» **The problem**
Write back every record verbatim.
BEGIN Task input
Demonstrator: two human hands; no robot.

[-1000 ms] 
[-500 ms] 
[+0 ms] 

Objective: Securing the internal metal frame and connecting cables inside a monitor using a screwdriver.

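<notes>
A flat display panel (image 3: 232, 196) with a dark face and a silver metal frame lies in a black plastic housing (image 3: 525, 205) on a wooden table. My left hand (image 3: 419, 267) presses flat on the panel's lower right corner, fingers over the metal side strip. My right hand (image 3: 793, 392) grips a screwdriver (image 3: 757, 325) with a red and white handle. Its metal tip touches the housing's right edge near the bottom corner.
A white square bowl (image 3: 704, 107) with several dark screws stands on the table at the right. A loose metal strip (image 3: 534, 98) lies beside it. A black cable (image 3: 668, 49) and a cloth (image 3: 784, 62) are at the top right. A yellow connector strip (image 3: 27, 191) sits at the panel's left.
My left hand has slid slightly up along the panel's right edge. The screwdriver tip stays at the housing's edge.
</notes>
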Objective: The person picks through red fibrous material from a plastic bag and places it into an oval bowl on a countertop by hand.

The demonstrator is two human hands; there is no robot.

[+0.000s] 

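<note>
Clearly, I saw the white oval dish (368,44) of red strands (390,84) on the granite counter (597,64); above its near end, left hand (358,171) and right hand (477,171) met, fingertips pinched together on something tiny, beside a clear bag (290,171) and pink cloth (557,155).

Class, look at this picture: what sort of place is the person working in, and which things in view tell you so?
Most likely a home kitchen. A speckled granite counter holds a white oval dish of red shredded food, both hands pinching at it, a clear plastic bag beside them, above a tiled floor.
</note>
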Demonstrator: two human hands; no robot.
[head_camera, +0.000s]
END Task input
» **Answer space**
Demonstrator: two human hands; no robot.

[-1000 ms] 
[-500 ms] 
[+0 ms] 

Objective: Securing the internal metal frame and connecting cables inside a monitor using a screwdriver.

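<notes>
A flat display panel (image 3: 232, 196) with a dark face and a silver metal frame lies in a black plastic housing (image 3: 525, 205) on a wooden table. My left hand (image 3: 419, 267) presses flat on the panel's lower right corner, fingers over the metal side strip. My right hand (image 3: 793, 392) grips a screwdriver (image 3: 757, 325) with a red and white handle. Its metal tip touches the housing's right edge near the bottom corner.
A white square bowl (image 3: 704, 107) with several dark screws stands on the table at the right. A loose metal strip (image 3: 534, 98) lies beside it. A black cable (image 3: 668, 49) and a cloth (image 3: 784, 62) are at the top right. A yellow connector strip (image 3: 27, 191) sits at the panel's left.
My left hand has slid slightly up along the panel's right edge. The screwdriver tip stays at the housing's edge.
</notes>
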Objective: The person picks through red fibrous material from a plastic bag and places it into an oval bowl on a countertop by hand.

The demonstrator is two human hands; there is no robot.

[+0.000s] 

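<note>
Clearly, I saw the white oval dish (368,44) of red strands (390,84) on the granite counter (597,64); above its near end, left hand (358,171) and right hand (477,171) met, fingertips pinched together on something tiny, beside a clear bag (290,171) and pink cloth (557,155).

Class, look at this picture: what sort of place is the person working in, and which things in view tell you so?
Most likely a home kitchen. A speckled granite counter holds a white oval dish of red shredded food, both hands pinching at it, a clear plastic bag beside them, above a tiled floor.
</note>
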Demonstrator: two human hands; no robot.
[head_camera, +0.000s]

Now the exercise is finished.